Noctámbula como los ambientes donde transcurre casi íntegramente, Gilda es contenida y mesurada tanto en su narración y estética como en la manera de aproximarse al submundo de las bailantas. Aquí no se muestran tetras ni botellas cortadas, o al menos no con un peso dramático; sí un universo de reglas particulares que choca con el ideario de clase media laburante de los Bianchi y familia, sobre todo de su marido (Lautaro Delgado). Muñoz adopta la mirada extrañada de su protagonista y se hace cargo de los chispazos culturales a través de la indisimulable tensión de ella ante el carácter ajeno de la forma de cantar –“no prolongues tanto las palabras, esto es cumbia”, le dice su descubridor, Toti Giménez (Javier Drolas)–, de los vestuarios, del paradigma de la voluptuosidad, de un entorno timoneado por barones (allí está el empresario encarnado Roly Serrano poniendo un arma para negociar el contrato), del modo de vida; en fin, de todos los componentes que conforman su flamante circunstancia.

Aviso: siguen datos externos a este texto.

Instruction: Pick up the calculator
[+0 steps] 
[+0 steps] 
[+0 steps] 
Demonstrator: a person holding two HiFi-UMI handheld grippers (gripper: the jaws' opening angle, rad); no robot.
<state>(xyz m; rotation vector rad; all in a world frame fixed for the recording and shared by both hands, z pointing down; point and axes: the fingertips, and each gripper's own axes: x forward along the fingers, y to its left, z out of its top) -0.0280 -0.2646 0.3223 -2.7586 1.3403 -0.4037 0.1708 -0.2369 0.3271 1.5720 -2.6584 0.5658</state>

Claro que para que la directora pueda hacer todo esto necesita una actriz capaz de corresponderla. Y vaya si Natalia Oreiro lo hace. La uruguaya entrega aquí su mejor performance en la pantalla grande junto con la de la injustamente soslayada Francia, de Adrián Caetano, ante la atenta mirada de una cámara que hace lo que tenía que hacer: limitarse a acompañarla y observar cómo lleva con estoicismo espartano el peso del relato, cómo habita los recovecos de su personaje y cómo se desplaza con una soltura apabullante por los escenarios. Misma soltura que hace que, de este lado de la pantalla, resulte inevitable mover la patita y tararear esos temas que desde hace dos décadas sobrevuelan el aire por motivos que la película, felizmente, no quiere ni le interesa explicar.